If I got a document I want to read.. it looks like this.

-pornchan
bla bla.
bla bla bla.
----------
-mychan
bla and bla.
bla bla blue.
----------

When I execute the perl script with "perl lame.pl mychan" then I want to print
bla and bla.
bla bla blue.

Thats my problem..
If many ways.. i want it to be fast.. pretty big file..
And one more question.....
Is there any way to check if "word" is in a line?
//wh3e
 
What have you tried? Do you know any perl?

------------------------------------------
- Kevin, perl coder unexceptional! [wiggle]
 
wh3e said:
Thats my problem..
Not quite. Your real problem is that you want someone to do it for you, for free.

But I don't want to come over completely negative here. In answer to your second question, you can use a regular expression to check if a word exists in a line
Perl:
while (<>) {
   print if (/veeblefetzer/);
}

Steve

[small]"Every program can be reduced by one instruction, and every program has at least one bug. Therefore, any program can be reduced to one instruction which doesn't work." (Object::perlDesignPatterns)[/small]
 
That part aint the whole program...
Thats the part I can't get to work..
I'm pretty none knowing when I gets to perl.
I can make it read the file.. But can't start and stop on diffrent lines... Thanx for the other info.
 
Perl:
use strict;
use warnings;

my $channel = shift;
my $start = qr{^-$channel$};

while (<>) {
   if (/$start/ .. /^-+$/) {
      print unless (/^-/);
   }
}

Steve

[small]"Every program can be reduced by one instruction, and every program has at least one bug. Therefore, any program can be reduced to one instruction which doesn't work." (Object::perlDesignPatterns)[/small]
 
a Stevexff you are a poet!!


``The wise man doesn't give the right answers,
he poses the right questions.''
TIMTOWTDI
 
Well done Stevexff. Question - would you be able to shave a clock cycle or two by removing the semicolon on the print statement? Save the parser from reading in that extra character on startup.
 
Mmm. While we are shaving clock cycles, let's do it right:
Perl:
print unless (substr($_, 0, 1) eq '-') [red]# ;[/red]
would probably be faster, over the course of several million iterations. Along with my own personal favourites, removing the strict and warning pragmas...[smile]

Steve

[small]"Every program can be reduced by one instruction, and every program has at least one bug.
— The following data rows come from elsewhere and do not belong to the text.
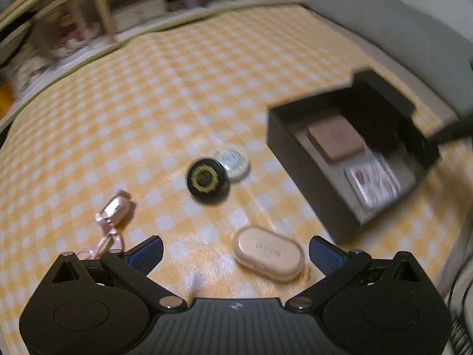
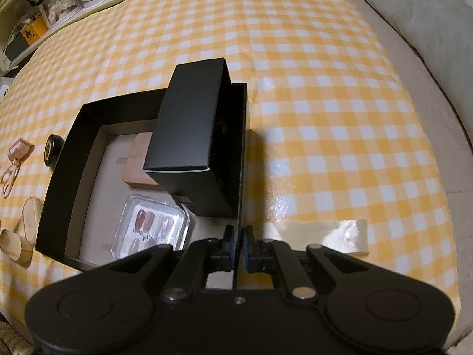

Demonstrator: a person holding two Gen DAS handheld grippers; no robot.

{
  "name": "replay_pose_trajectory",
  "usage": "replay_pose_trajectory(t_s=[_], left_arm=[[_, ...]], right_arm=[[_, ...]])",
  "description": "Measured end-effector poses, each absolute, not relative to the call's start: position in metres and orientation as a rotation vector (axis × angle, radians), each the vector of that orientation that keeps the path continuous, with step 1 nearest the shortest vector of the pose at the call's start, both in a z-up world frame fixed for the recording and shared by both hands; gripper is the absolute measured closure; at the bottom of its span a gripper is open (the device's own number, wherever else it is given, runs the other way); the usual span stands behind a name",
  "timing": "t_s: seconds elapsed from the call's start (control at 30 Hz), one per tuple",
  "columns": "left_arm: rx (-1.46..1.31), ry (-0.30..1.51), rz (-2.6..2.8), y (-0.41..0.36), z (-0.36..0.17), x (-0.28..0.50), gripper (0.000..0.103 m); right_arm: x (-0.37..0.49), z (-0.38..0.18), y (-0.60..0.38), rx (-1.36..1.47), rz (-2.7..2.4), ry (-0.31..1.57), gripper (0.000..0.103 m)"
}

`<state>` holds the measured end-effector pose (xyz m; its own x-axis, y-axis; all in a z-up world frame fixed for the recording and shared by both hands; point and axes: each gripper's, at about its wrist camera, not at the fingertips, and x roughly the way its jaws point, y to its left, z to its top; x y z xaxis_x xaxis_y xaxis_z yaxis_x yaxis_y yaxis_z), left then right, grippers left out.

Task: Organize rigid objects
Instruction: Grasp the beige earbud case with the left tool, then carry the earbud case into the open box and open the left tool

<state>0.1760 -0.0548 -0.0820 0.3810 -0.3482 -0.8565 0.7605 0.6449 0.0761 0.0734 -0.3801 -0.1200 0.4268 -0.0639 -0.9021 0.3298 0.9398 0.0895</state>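
Black tray (image 2: pixel 56 195): small black box (image 2: pixel 189 130), beige pad (image 2: pixel 134 165), nail case (image 2: pixel 153 224) | right gripper (image 2: pixel 239 242) pinches tray's wall | left gripper (image 1: pixel 236 251) spread above oval case (image 1: pixel 268 254), black disc (image 1: pixel 207 181)

Two matching handheld grippers: the left gripper (image 1: pixel 236 251) and right gripper (image 2: pixel 239 247) have matte black ribbed bodies, round side housings, silver pivot screws and blue-padded fingers (image 1: pixel 146 253) beside the linkage arms.
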Motion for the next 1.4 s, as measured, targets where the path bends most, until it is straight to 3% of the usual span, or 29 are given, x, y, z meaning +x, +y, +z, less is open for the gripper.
replay_pose_trajectory(t_s=[0.23,0.43,0.5,0.77,0.9,1.13,1.4], left_arm=[[0.689,0.880,-0.800,-0.064,-0.108,0.170,0.000],[0.666,0.835,-0.887,-0.071,-0.106,0.169,0.002],[0.675,0.838,-0.901,-0.075,-0.110,0.168,0.009],[0.665,0.922,-0.922,-0.081,-0.133,0.177,0.017],[0.614,0.960,-0.931,-0.082,-0.136,0.181,0.027],[0.601,0.946,-0.904,-0.081,-0.130,0.180,0.027],[0.371,0.863,-0.880,-0.069,-0.088,0.190,0.027]], right_arm=[[0.075,-0.118,-0.394,0.334,-0.269,1.104,0.096],[0.075,-0.116,-0.392,0.329,-0.275,1.101,0.096],[0.075,-0.117,-0.391,0.330,-0.277,1.101,0.096],[0.077,-0.119,-0.387,0.316,-0.279,1.108,0.096],[0.079,-0.120,-0.387,0.311,-0.279,1.111,0.096],[0.081,-0.122,-0.387,0.304,-0.277,1.119,0.096],[0.083,-0.125,-0.389,0.300,-0.274,1.119,0.096]])
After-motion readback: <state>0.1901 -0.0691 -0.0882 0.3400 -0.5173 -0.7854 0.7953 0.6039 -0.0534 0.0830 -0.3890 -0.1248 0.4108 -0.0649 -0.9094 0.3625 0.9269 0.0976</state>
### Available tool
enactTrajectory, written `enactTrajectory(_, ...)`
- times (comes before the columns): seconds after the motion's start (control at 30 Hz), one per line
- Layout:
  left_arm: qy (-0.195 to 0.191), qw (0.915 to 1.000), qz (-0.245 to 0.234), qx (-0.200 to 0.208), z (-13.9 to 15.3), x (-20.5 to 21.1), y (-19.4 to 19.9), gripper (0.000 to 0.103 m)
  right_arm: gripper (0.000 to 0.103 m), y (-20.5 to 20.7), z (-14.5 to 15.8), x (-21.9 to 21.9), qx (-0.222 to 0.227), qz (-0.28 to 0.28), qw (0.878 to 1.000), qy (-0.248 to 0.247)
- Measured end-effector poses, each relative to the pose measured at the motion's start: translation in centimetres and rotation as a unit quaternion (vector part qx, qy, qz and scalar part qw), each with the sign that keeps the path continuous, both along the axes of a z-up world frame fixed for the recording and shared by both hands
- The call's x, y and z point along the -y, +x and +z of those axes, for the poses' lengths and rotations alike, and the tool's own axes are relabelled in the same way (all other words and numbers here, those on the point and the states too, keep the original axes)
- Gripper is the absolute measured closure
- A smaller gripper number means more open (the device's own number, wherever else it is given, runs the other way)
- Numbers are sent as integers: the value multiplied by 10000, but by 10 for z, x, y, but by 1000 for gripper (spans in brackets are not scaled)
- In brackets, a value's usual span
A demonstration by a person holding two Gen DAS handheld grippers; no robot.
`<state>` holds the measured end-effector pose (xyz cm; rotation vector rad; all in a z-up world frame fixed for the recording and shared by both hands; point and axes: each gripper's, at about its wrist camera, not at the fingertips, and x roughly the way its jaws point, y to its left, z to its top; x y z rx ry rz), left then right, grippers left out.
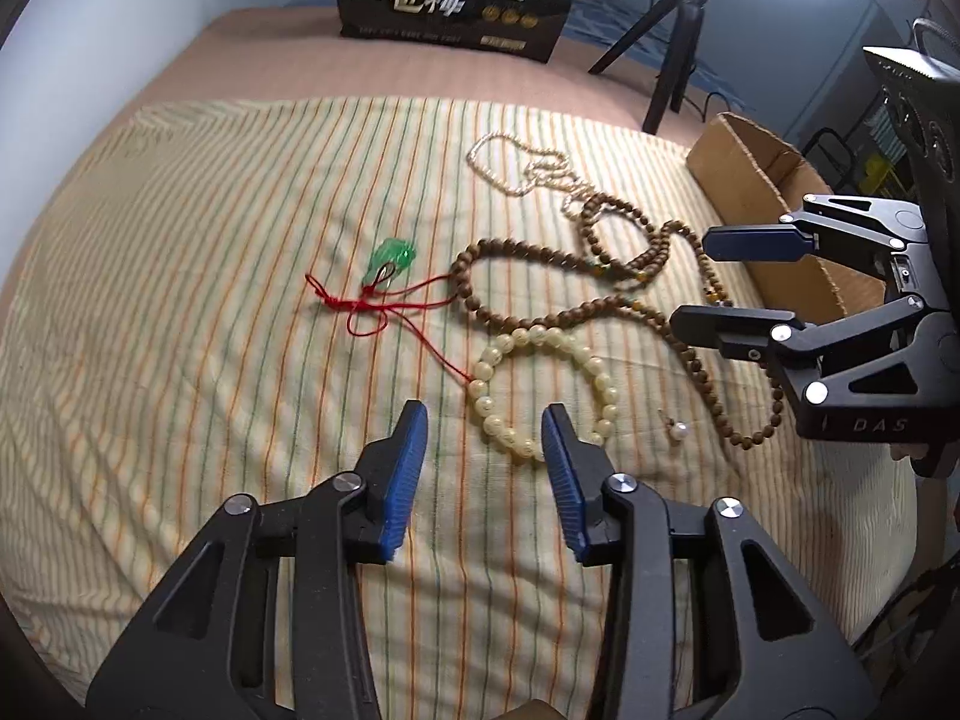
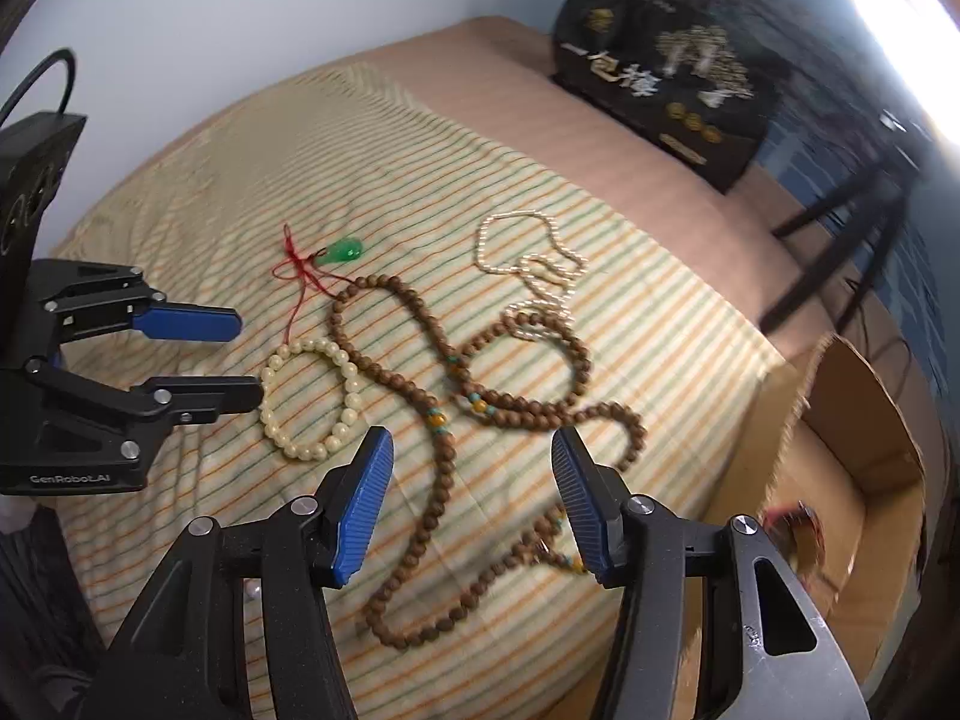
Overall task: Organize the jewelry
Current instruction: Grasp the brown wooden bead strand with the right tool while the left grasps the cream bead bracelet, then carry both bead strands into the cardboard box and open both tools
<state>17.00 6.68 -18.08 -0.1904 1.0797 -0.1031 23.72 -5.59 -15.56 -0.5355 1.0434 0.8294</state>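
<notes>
Showing pearl earring (image 1: 678,432) clearly: left wrist only

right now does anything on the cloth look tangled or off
Yes: the long brown bead strand loops over itself and overlaps the small pearl necklace, and the green pendant's red cord runs under the cream bracelet.

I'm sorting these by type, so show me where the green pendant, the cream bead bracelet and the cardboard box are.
green pendant (image 1: 393,256), left wrist view, on its green body.
cream bead bracelet (image 1: 485,369), left wrist view, on a bead of its left side.
cardboard box (image 2: 864,402), right wrist view, on its inner wall.
</notes>
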Motion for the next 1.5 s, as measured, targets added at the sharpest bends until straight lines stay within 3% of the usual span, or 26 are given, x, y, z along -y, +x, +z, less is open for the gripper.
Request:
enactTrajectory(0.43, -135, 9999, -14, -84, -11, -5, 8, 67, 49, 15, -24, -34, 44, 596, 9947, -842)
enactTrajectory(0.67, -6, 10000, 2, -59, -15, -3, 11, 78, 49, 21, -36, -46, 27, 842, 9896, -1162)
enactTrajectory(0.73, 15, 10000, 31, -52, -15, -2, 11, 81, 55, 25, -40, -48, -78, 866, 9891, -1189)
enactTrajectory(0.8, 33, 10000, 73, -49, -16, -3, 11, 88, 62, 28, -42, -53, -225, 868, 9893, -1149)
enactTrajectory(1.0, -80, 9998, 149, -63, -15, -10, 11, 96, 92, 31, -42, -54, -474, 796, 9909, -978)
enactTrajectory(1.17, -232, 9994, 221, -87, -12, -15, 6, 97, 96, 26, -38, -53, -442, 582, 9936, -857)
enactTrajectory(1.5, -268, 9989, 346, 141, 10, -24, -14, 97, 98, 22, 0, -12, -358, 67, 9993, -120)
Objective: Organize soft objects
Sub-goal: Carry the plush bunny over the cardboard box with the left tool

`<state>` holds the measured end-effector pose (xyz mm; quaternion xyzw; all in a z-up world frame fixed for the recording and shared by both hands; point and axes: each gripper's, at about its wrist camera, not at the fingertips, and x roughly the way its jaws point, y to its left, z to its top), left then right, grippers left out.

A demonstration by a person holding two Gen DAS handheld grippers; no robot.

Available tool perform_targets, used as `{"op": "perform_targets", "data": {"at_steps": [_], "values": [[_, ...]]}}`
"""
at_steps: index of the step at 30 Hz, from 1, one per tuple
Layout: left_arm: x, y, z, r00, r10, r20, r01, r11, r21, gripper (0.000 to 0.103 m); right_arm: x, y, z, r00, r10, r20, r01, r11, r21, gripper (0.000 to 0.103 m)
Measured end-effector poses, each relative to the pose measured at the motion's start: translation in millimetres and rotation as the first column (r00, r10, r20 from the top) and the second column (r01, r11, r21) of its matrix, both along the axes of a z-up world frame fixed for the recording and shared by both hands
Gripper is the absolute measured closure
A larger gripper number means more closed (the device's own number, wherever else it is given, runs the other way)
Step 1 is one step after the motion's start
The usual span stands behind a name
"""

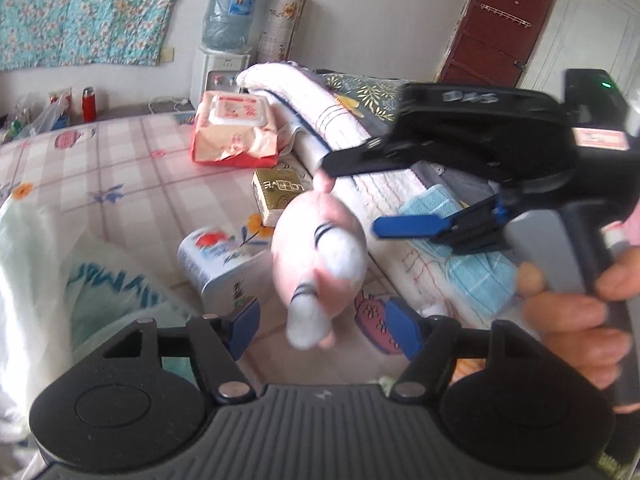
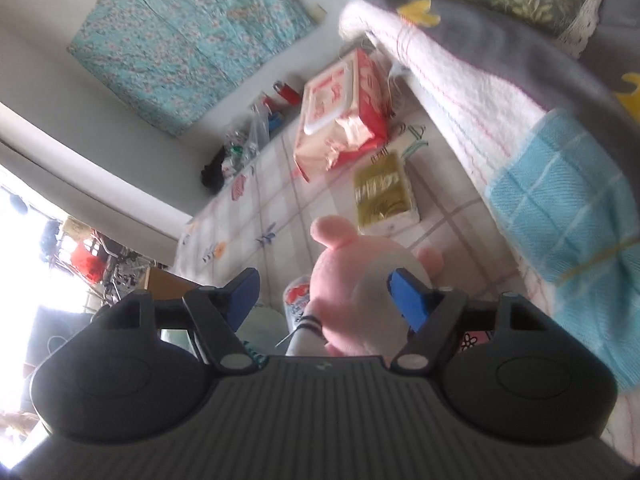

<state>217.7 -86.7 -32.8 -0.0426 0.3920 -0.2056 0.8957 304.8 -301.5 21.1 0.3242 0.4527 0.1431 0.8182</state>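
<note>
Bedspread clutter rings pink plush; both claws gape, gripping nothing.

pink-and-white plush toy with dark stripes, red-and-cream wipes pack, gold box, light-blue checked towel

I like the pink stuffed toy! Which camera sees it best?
The left wrist view. There the pink stuffed toy shows whole, with its striped white limbs, ahead of the left gripper, though blurred. The right wrist view shows only its ear and rounded body, partly hidden behind that gripper's blue finger.
</note>
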Motion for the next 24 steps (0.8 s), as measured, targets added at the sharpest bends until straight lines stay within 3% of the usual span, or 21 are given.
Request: {"op": "perform_targets", "data": {"at_steps": [6,15,24], "values": [[20,-15,-10,1.000,0.013,0.007,-0.013,0.999,0.037,0.032,27,10,-17,1.000,-0.006,-0.023,0.005,0.999,-0.036,0.026],[35,-29,-24,1.000,0.012,-0.011,-0.011,0.997,0.073,0.044,44,13,-48,0.995,0.019,-0.101,-0.022,0.999,-0.028,0.022],[22,-23,-12,1.000,-0.012,0.015,0.011,0.998,0.056,0.048,24,15,-34,0.997,0.005,-0.073,-0.008,0.999,-0.042,0.027]]}}
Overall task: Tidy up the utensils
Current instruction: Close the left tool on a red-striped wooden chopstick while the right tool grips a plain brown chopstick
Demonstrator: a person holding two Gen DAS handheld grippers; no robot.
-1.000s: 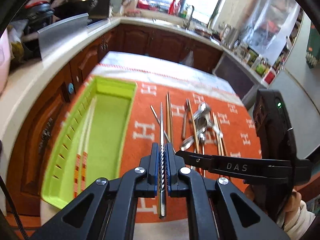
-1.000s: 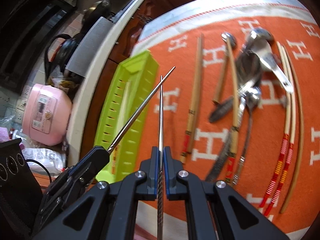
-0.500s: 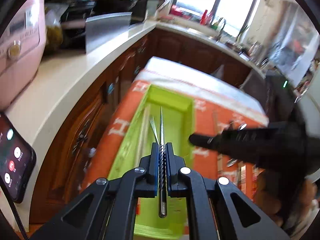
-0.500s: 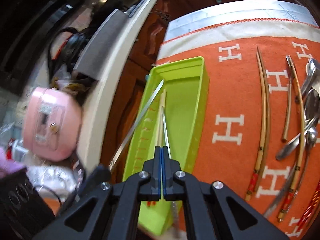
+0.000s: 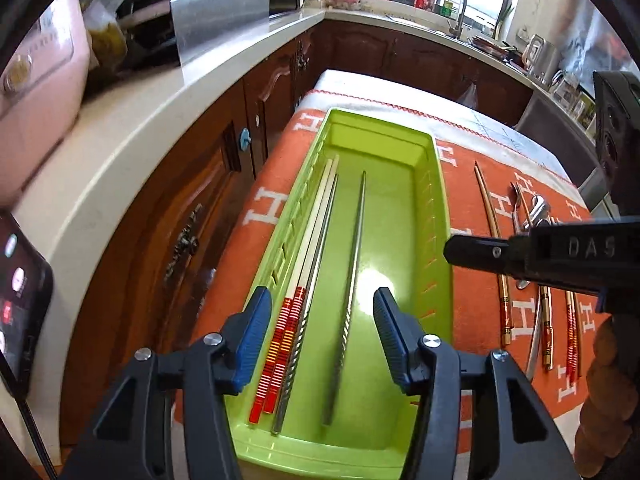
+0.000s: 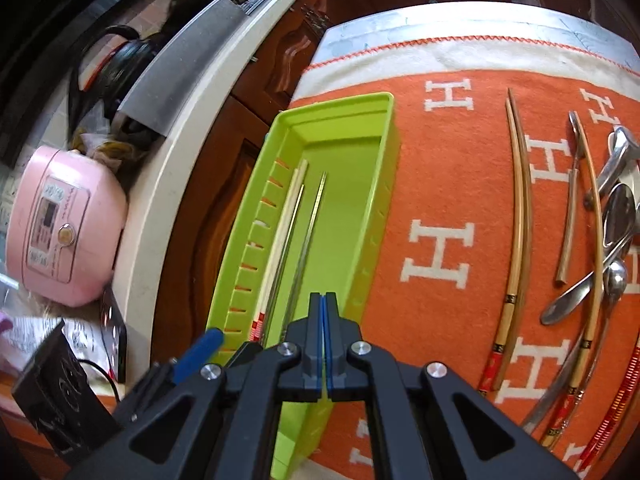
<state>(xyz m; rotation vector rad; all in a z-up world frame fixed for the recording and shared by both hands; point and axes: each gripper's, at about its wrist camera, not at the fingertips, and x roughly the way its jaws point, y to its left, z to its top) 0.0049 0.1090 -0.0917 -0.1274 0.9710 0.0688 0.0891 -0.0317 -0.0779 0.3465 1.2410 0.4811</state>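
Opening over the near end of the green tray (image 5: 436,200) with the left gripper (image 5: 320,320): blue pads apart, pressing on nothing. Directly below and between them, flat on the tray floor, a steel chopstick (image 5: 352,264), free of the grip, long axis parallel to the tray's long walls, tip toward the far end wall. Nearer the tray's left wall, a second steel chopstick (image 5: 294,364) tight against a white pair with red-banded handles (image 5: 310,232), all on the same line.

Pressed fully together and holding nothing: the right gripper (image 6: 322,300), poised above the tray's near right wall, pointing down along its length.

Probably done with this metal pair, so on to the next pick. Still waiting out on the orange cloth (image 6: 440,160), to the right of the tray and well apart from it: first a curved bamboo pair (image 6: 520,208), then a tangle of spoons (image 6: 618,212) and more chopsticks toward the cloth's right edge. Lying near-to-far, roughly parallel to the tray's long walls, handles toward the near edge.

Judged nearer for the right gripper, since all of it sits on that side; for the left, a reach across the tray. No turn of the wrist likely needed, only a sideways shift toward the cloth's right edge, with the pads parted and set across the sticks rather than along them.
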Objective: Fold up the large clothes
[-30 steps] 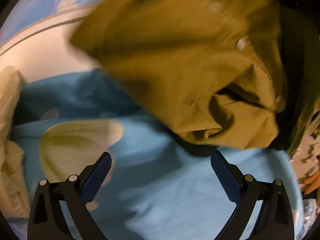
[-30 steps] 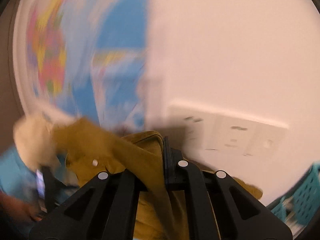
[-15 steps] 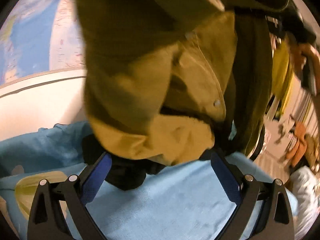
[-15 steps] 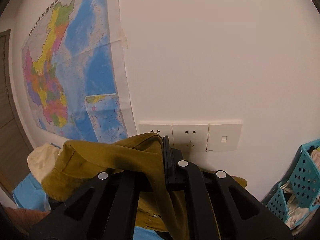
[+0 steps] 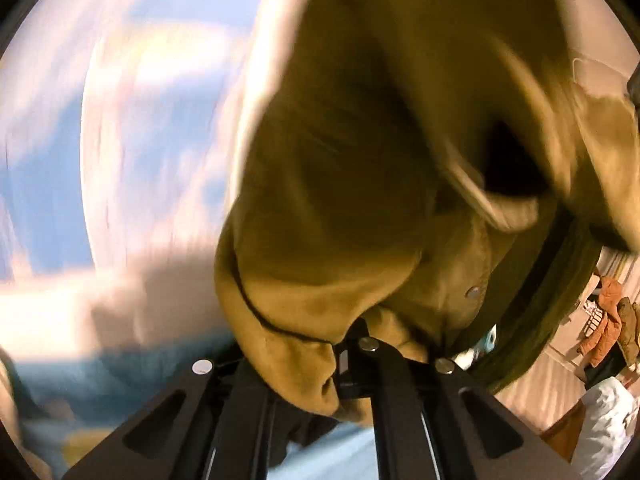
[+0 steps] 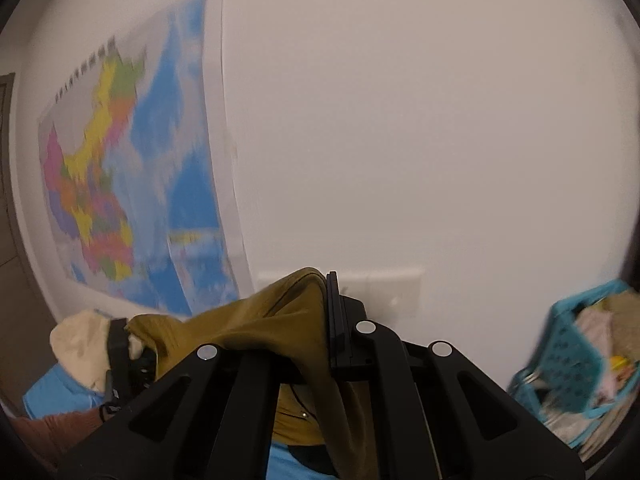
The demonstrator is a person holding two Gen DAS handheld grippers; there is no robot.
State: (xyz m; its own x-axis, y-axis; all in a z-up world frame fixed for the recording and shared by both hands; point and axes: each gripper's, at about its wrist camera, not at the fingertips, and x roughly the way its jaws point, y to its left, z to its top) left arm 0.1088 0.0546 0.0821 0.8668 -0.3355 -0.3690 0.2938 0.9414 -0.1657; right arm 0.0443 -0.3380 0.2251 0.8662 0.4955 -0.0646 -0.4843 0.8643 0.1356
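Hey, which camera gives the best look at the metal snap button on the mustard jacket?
The left wrist view. The mustard jacket fills it, and the snap button shows plainly on the placket above the shut left gripper. The right wrist view shows only bunched fabric in the right gripper; no such clear snap there.

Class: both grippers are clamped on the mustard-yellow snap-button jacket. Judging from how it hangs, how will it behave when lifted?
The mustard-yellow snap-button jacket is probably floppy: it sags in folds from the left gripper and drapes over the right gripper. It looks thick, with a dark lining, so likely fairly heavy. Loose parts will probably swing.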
Therefore, any program can be reduced to one instruction which doesn't work." (Object::perlDesignPatterns)[/small]
 
FWIW - timed two loops over the suggested code above. After 1 million iterations, /^-/ averaged 0.65 secs and substr(xxx) averaged 0.33 seconds. (ok so it's a slow day today)
 
unpack is rumored to be faster than substr:

Code:
print unless unpack("A1",$_) eq '-';


Maybe someone can put that rumor to the test.


------------------------------------------
- Kevin, perl coder unexceptional! [wiggle]
 
Here is the code I used:
Code:
use Time::HiRes qw(gettimeofday);
$max = 10000000 ;
while ($max != 0) {
   $t0 = gettimeofday ;
   for ($i=0;$i<$max;++$i) {
      print unless (/^#/) ;
   };
   $test1 = gettimeofday - $t0;
   $t0 = gettimeofday ;
   for ($i=0;$i<$max;++$i) {
      print unless (substr($_, 0, 1) eq '#') ;
   };
   $test2 = gettimeofday - $t0;
   $t0 = gettimeofday ;
   for ($i=0;$i<$max;++$i) {
      print unless unpack("A1",$_) eq '#' ;
   };
   $test3 = gettimeofday - $t0;
   print "Test 1 >$test1<  Test 2 >$test2<  Test 3 >$test3<\n";
   print "(prev $max) Next max (0 exit) : ";
   $max = <STDIN> ; chomp $max ;
};
Results off a basic 2.8GHz Intel chip running perl5.10.0
Test 1 >6.39087104797363< Test 2 >3.46887302398682< Test 3 >11.312922000885<
(prev 10000000) Next max (0 exit) : 0
 
So much for that rumour, then. Star for PinkeyNBrain, for the effort.

I suspect that the OP is losing the will to live at this point, but I've learned more from this thread than I ever suspected I would when it started...

Steve

[small]"Every program can be reduced by one instruction, and every program has at least one bug. Therefore, any program can be reduced to one instruction which doesn't work." (Object::perlDesignPatterns)[/small]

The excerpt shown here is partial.